Jorge Soler led off with a double in the first inning and scored on a sacrifice fly. Back-to-back doubles to start the second inning somehow didn’t yield a run when Matt Chapman tried to steal third base before Glasnow even started into his delivery.
But Glasnow couldn’t get any breaks in the third inning. The Giants batted around against him, the first time any team had done that to Glasnow in three years, and the Dodgers left the inning down 5-2.
“(My) feel was completely lost today from my warmups to the game,” Glasnow said. “It was just one of those days where I had no command of anything. I knew right away. It was just a rough day overall.
“I think today it was mechanical. From pitch one, it was just kind of, I think my release point is at one place and it’s at another place. It was just kind of all over the place today.”
One of the Dodgers’ first two runs came on a solo home run by Shohei Ohtani, his NL-leading 26th homer of the season, 9th in the past 12 games and 6th in the past eight.
“Shohei hit a homer tonight? That wasn’t yesterday?” Roberts joked hours later after the game.
The Dodgers responded to the Giants’ four-run inning with one of their own in the top of the fourth.
Nine Dodgers went to the plate. Miguel Rojas drove in one run with an infield single, Gavin Lux another with a single to right.

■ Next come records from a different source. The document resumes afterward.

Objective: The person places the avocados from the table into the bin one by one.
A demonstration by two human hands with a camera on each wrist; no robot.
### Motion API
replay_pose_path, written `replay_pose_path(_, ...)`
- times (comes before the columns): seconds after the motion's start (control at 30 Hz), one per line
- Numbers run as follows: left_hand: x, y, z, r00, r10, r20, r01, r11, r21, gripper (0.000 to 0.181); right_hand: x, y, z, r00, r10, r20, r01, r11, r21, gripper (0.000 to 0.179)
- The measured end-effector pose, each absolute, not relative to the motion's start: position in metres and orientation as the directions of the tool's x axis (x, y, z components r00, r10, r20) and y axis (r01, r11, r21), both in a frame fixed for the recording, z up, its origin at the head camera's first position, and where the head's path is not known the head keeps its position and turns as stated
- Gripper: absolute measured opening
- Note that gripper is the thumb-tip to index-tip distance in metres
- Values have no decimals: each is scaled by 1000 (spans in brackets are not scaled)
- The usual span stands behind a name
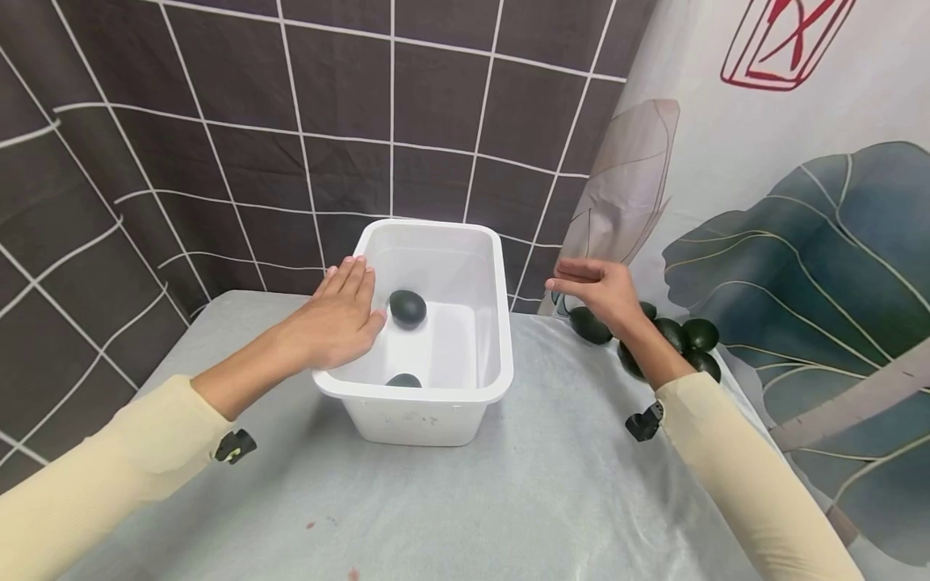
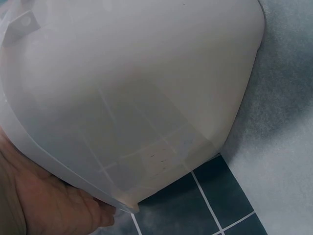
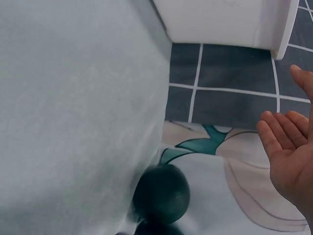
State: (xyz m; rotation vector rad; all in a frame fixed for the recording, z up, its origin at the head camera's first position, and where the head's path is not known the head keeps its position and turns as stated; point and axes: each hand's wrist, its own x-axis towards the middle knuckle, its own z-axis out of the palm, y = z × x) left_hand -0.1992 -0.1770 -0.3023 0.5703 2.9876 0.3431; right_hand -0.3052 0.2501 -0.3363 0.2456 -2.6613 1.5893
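Note:
A white plastic bin stands on the cloth-covered table, with two dark green avocados inside, one by the left wall and another partly hidden behind the front rim. My left hand rests on the bin's left rim, fingers straight; the left wrist view has this hand against the rim. To the right of the bin my right hand is raised near a cluster of avocados, with nothing in it. In the right wrist view its fingers are loosely bent and its palm shows, apart from an avocado.
The grey cloth-covered table extends around the bin. A dark tile-patterned curtain hangs behind it, and a leaf-patterned curtain hangs at the right, beside the avocado cluster.

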Motion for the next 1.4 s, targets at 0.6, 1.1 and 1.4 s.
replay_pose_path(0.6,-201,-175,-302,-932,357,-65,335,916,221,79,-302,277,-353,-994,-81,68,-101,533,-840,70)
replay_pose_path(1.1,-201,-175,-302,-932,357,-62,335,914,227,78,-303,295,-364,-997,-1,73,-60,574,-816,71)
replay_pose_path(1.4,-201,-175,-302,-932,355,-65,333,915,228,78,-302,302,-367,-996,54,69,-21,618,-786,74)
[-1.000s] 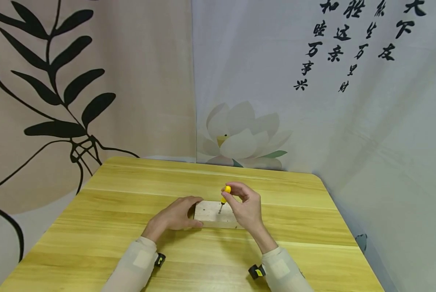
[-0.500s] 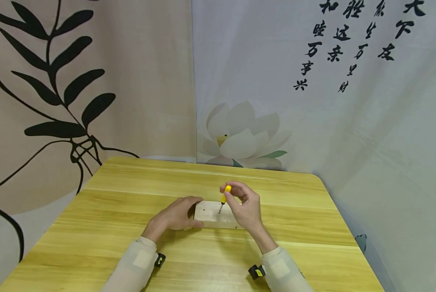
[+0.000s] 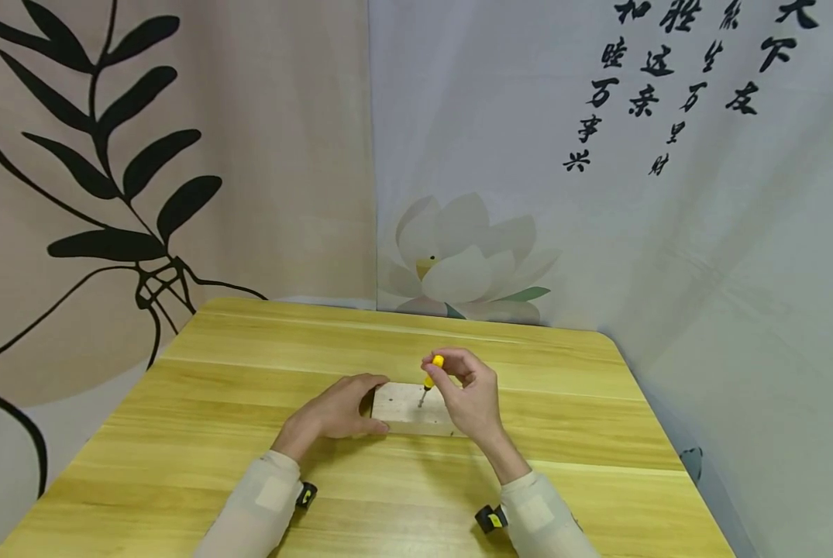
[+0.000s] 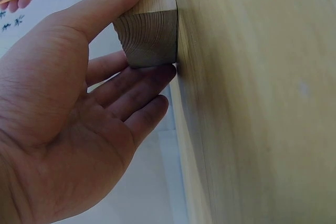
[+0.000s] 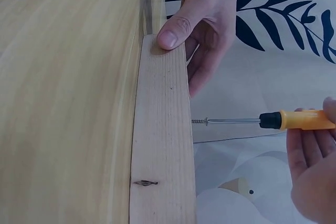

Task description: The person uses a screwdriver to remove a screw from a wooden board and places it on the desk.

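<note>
A pale wooden block [image 3: 405, 415] lies on the table. My left hand [image 3: 335, 407] grips its left end, thumb on the near side and fingers on the far side, as the left wrist view also shows around the end grain [image 4: 149, 38]. My right hand [image 3: 475, 395] pinches the yellow handle of a screwdriver [image 5: 304, 119] between thumb and fingers. The shaft slants down to the block in the head view, its tip at the head of a screw [image 5: 199, 121]. That screw stands partly out of the block's top face, threads showing.
The yellow wood-grain table [image 3: 249, 341] reaches back to hanging cloths, one with dark leaves [image 3: 137, 178] and one with a lotus [image 3: 468, 256] and writing. Each sleeve carries a small black device [image 3: 490, 519] near the wrist.
The screwdriver handle and the right fingers around it have shifted slightly. The left hand and block stay in place, and the head view has moved a little.
</note>
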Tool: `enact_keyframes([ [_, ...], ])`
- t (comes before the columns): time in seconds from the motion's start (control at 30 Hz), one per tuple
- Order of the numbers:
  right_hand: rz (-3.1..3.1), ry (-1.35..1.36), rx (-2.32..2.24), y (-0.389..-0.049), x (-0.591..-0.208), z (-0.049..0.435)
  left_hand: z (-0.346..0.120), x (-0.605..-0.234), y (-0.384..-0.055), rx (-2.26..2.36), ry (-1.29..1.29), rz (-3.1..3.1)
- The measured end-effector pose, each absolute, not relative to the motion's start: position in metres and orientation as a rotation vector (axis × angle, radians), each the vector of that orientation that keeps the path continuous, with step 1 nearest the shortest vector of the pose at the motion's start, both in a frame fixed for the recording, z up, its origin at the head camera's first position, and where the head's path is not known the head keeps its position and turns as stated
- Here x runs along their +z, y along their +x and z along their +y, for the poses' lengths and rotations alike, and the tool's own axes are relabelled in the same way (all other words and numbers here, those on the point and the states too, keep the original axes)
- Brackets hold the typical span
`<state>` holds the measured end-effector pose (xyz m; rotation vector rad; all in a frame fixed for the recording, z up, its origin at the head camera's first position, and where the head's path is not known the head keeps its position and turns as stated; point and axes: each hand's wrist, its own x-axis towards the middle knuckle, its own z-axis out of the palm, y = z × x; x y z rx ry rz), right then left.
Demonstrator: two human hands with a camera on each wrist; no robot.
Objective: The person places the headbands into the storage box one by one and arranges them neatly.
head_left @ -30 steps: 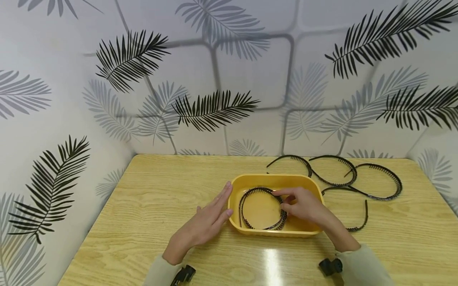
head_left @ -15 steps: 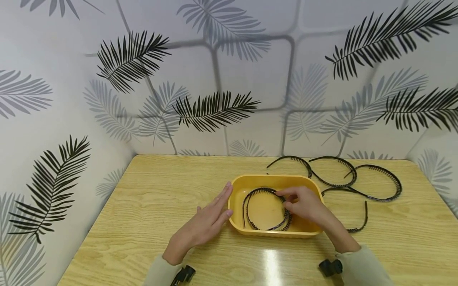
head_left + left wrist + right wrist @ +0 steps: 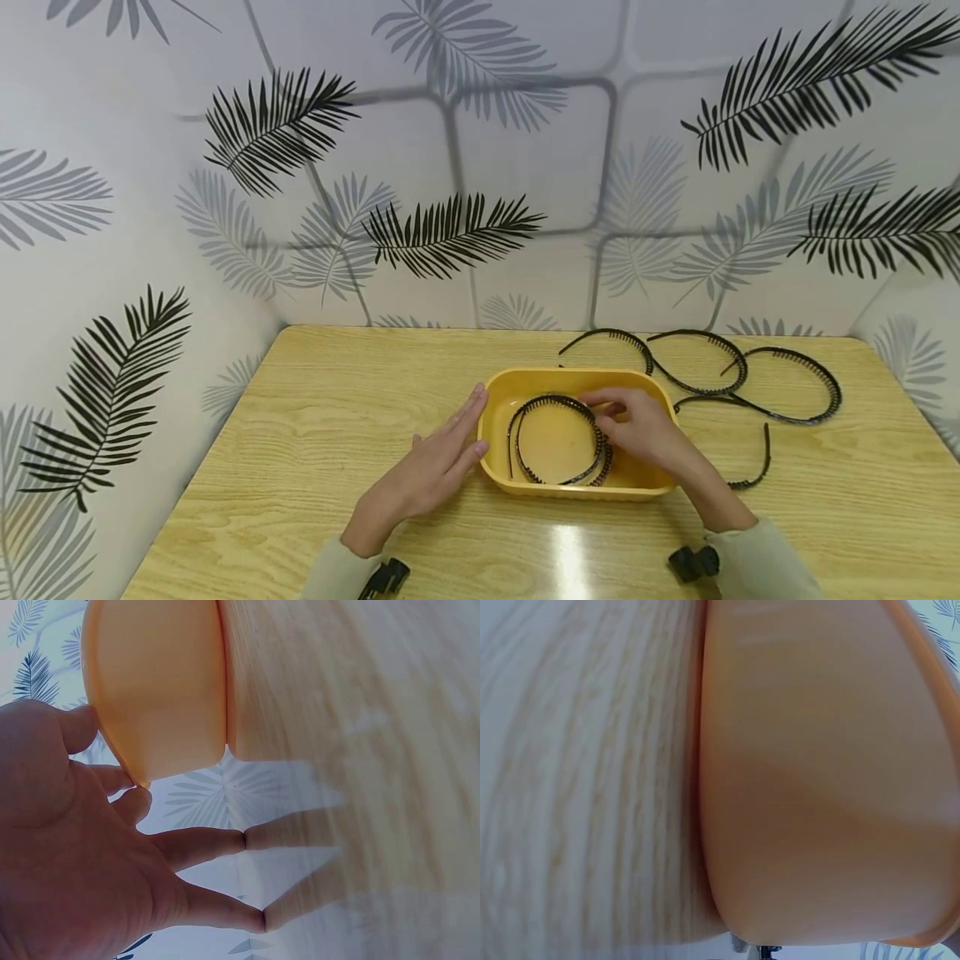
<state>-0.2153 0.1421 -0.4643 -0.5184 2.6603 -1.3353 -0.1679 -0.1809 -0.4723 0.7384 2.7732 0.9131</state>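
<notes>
Head view, tub: a rounded, oblong yellow plastic tub (image 3: 581, 492) stands upright on the pale wood-grained tabletop (image 3: 360, 392).
Head view, tub contents: thin black toothed headbands (image 3: 553, 399), overlapping in a ring on the tub's floor, towards its left and middle; their exact number is hard to tell.
Head view, headband handling: probably light, springy plastic, stiff enough to keep its curve, rather slick and liable to snap if spread wide; the outer curve looks the best place to take hold, clear of the teeth.
Head view, right hand: the right hand (image 3: 637, 429) reaches over the tub's right side, fingers bent, tips at the ring's upper right edge; whether the grip is closed on a headband or only touching, I cannot tell.
Head view, left hand: the left hand (image 3: 431, 467) has its fingers extended against the tub's left end, grasping nothing.
Head view, loose headbands: more black loose headbands (image 3: 744, 367) lie behind and to the right of the tub, some crossing.
Left wrist view, left hand: thumb at the tub's rim, two fingertips touching the tabletop beside it.
Right wrist view, tub wall: the tub's outer side fills much of the view, hiding its contents and the right grip.
</notes>
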Motion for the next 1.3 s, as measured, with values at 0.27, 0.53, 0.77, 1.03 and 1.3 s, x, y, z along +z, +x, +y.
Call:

Ohtani walked to load the bases and the Dodgers pushed across the tying run on an infield single by Will Smith and the go-ahead run on a bases-loaded walk of Freddie Freeman.
But the Giants tied the game again in the fifth inning on a broken-bat RBI single from Friday night’s walkoff hero, rookie second baseman Brett Wisely.
There were 11 runs scored on 15 hits in the first four innings. But the 4 o’clock start led to shadows creeping across the field in the middle innings and the game went into extra innings despite the Dodgers putting a runner in scoring position with one out in each of the seventh, eighth and ninth innings. The five at-bats after that runner reached scoring position — a double play grounder and four strikeouts.
“That was a long one. A tough one,” Rojas said after his three-hit, four-RBI day. “When the shadows came around the fifth, we knew it was going to be hard to score another run.”
It was harder for the Giants who managed just two runs on six hits in eight innings against the eight Dodgers relievers who followed Glasnow.
“Watching Tyler throw the baseball tonight I felt discouraged. He just didn’t have any command. He didn’t have any feel,” Roberts said. “Very uncharacteristic of what he’s done for us this year. For me, it’s kind of just forgetting about it and it was good to see everyone we called upon today in the ‘pen show up.”
Rojas drove in the free runner in the 10th inning with his third RBI single of the game. But the Dodgers didn’t add to that slim advantage and Daniel Hudson ran into trouble in the bottom of the 10th inning when he gave up an RBI double to the second batter he faced, David Villar.
That tied the game again and the Giants loaded the bases on an intentional walk and a chopped infield single that appeared to go off Heliot Ramos’ foot.
“I don’t think there’s any way that ball stays fair if it doesn’t hit his foot,” said Hudson who argued demonstratively — but the Dodgers didn’t have a challenge available.
“It’s hard. But – I hate using a cliche’, but it’s just one pitch at a time after that.”
Hudson struck out Patrick Bailey with the Dodgers playing a five-man infield and got Matt Chapman to pop out, sending it to the 11th.
That’s when Sean Hjelle got shelled.
After Ohtani was intentionally walked to put two runners on, Smith doubled to center field to break the tie. Freeman doubled on a ball misplayed by left fielder Luis Matos. Teoscar Hernandez singled. So did Chris Taylor. Jason Heyward tripled and Rojas made it a seven-run burst with a sacrifice fly.
“That was a good one, too. I’ll take them all,” Roberts said when reminded of the seven-run comeback in Colorado. “This one was certainly unexpected. You just don’t see that.”